Unabhängig von den unterschiedlichen Auffassungen und Zielsetzungen, werden im Rahmen der KI Methoden und Verfahren zur Systemkonstruktion entwickelt. KI-Systeme sind wissensbasierte Problemlöser, das heißt, sie lösen Aufgaben auf der Grundlage verfügbarer Daten. Kernfragen des Entwurfs sind dementsprechend die formale Repräsentation der Problemobjekte beziehungsweise des Wissens darüber, die Methode der Inferenz (die Bestimmung der elementaren Problemlösefaktoren) sowie die Festlegung der Suchstrategie. Zur Verwirklichung des Entwurfs müssen Methoden, Verfahren und Werkzeuge der Implementation ausgewählt werden.

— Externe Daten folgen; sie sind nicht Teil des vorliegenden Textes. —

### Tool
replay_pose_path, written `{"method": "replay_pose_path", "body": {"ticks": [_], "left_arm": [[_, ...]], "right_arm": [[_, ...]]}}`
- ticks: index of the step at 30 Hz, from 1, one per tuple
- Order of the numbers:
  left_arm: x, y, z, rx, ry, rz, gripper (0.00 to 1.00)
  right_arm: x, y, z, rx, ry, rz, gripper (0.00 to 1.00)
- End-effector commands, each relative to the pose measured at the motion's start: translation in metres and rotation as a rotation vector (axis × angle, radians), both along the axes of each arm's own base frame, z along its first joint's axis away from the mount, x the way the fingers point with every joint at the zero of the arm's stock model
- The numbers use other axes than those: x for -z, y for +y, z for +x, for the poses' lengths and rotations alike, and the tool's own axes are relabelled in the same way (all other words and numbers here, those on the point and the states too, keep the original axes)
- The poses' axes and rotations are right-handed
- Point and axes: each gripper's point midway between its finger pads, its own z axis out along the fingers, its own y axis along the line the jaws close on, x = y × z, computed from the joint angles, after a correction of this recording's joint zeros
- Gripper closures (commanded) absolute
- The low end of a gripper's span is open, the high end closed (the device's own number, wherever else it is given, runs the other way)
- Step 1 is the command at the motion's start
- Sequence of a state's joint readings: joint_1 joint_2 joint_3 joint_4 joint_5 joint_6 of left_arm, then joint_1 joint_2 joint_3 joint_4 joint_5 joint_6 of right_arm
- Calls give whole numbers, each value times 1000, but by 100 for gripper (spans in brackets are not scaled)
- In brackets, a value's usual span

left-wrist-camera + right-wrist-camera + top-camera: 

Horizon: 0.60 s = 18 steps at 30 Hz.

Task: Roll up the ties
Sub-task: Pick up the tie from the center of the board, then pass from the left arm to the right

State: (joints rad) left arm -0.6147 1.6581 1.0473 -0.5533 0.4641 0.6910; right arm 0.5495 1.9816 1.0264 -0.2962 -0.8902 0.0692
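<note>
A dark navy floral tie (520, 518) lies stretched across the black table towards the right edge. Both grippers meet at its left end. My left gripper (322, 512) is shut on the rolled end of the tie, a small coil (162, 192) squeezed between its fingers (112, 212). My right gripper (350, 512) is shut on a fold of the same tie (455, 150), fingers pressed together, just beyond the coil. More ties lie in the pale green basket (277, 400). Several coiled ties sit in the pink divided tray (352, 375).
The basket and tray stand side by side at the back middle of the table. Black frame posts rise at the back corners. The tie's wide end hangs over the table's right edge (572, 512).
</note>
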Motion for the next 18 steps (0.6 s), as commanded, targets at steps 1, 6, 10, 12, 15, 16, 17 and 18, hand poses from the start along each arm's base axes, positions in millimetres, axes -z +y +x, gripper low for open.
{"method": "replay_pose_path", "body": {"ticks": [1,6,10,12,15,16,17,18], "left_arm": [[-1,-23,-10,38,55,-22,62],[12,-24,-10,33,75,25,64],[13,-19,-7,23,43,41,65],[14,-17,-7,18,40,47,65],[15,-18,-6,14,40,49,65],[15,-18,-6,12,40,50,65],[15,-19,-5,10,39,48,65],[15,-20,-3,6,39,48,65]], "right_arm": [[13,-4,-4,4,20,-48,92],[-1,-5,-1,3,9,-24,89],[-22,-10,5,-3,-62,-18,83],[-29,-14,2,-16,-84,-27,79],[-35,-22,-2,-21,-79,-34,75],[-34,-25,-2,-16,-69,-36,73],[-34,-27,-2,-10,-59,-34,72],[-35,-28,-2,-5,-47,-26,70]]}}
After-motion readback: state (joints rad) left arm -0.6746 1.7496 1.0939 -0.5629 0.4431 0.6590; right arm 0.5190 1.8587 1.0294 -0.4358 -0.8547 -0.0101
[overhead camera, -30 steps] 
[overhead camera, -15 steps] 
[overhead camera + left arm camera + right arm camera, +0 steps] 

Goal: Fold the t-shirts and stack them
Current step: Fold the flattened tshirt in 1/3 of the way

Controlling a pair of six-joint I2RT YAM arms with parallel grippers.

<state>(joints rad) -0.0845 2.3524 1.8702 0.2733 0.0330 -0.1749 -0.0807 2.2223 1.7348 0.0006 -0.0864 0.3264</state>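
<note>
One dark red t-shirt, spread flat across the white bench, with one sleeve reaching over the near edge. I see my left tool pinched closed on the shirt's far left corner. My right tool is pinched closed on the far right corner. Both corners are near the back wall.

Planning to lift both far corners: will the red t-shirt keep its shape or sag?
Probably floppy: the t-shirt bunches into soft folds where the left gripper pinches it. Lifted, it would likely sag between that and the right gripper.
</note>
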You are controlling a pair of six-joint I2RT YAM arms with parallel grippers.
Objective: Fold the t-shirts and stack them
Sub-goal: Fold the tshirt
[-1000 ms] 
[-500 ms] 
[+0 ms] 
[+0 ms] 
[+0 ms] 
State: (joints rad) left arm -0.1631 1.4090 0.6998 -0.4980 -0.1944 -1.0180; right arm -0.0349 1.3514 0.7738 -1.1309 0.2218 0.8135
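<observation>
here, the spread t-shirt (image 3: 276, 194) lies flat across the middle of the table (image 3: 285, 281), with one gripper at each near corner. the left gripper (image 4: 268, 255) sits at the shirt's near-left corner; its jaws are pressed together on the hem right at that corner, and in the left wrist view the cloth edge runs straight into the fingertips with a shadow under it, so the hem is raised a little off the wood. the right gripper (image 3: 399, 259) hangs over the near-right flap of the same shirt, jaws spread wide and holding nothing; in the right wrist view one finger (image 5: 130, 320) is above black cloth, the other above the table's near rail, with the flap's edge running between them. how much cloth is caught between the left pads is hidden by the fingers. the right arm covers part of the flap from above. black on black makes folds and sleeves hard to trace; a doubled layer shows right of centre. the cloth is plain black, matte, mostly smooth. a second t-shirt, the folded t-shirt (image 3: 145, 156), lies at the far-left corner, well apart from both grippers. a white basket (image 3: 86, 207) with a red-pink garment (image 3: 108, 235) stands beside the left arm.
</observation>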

KI-Systeme lassen sich traditionellen Teilgebieten zuordnen. In der Spielprogrammierung, speziell der Schachprogrammierung, sind die spektakulärsten Erfolge zu verzeichnen, obwohl hier meist das wenig »intelligente« Verfahren der Breitensuche angewendet wird. Die hieraus entwickelten Problemlösetechniken wurden auch von der kognitiven Psychologie aufgegriffen.
Die Rekonstruktion sprachlicher Äußerungen zählt zu den schwierigsten Problemen der KI. Im Unterschied zu den ersten, rein syntaktischen (den Satzbau betreffenden) Versuchen sind neuere natürlichsprachliche Systeme semantisch (das heißt die Bedeutung sprachlicher Zeichen betreffend) fundiert und berücksichtigen Weltwissen sowie formalisierbare pragmatische Informationen. Als Anwendungen werden neben der automatischen Übersetzung die automatische Zusammenfassung von Aufsätzen sowie die Mensch-Maschine-Kommunikation mit Daten- und Wissensbanken ins Auge gefasst. Hier wird eine Verbindung mit Systemen der akustischen Spracherkennung versucht, deren grundlegende Methoden und Verfahren außerhalb der KI liegen. In diesem Bereich findet eine enge Zusammenarbeit mit der kognitiven Linguistik statt. Ähnlich liegen die Verhältnisse in der Bildverarbeitung, deren Anwendungsrelevanz im Wesentlichen von den Methoden der Mustererkennung sowie der »niederen Bilddeutung« herrührt. Bei der Analyse natürlicher Szenen und Umgebungen spielen wissensbasierte Methoden jedoch eine wichtige Rolle. »Höhere Bilddeutung«, räumliches Sehen und Analyse von Bildfolgen sind auch eine Voraussetzung für die Entwicklung autonomer Roboter, also flexibel einsetzbarer Handhabungsautomaten. Diese enthalten meist Sensoren zur Kommunikation mit der Umgebung (Photozellen, Kameras, Temperaturfühler, Rauchfühler u. a.), Effektoren zur Durchführung von Tätigkeiten (Schalter, bewegliche Greifarme u. a.) und Prozessoren zur Informationsverarbeitung und zur Steuerung der Effektoren.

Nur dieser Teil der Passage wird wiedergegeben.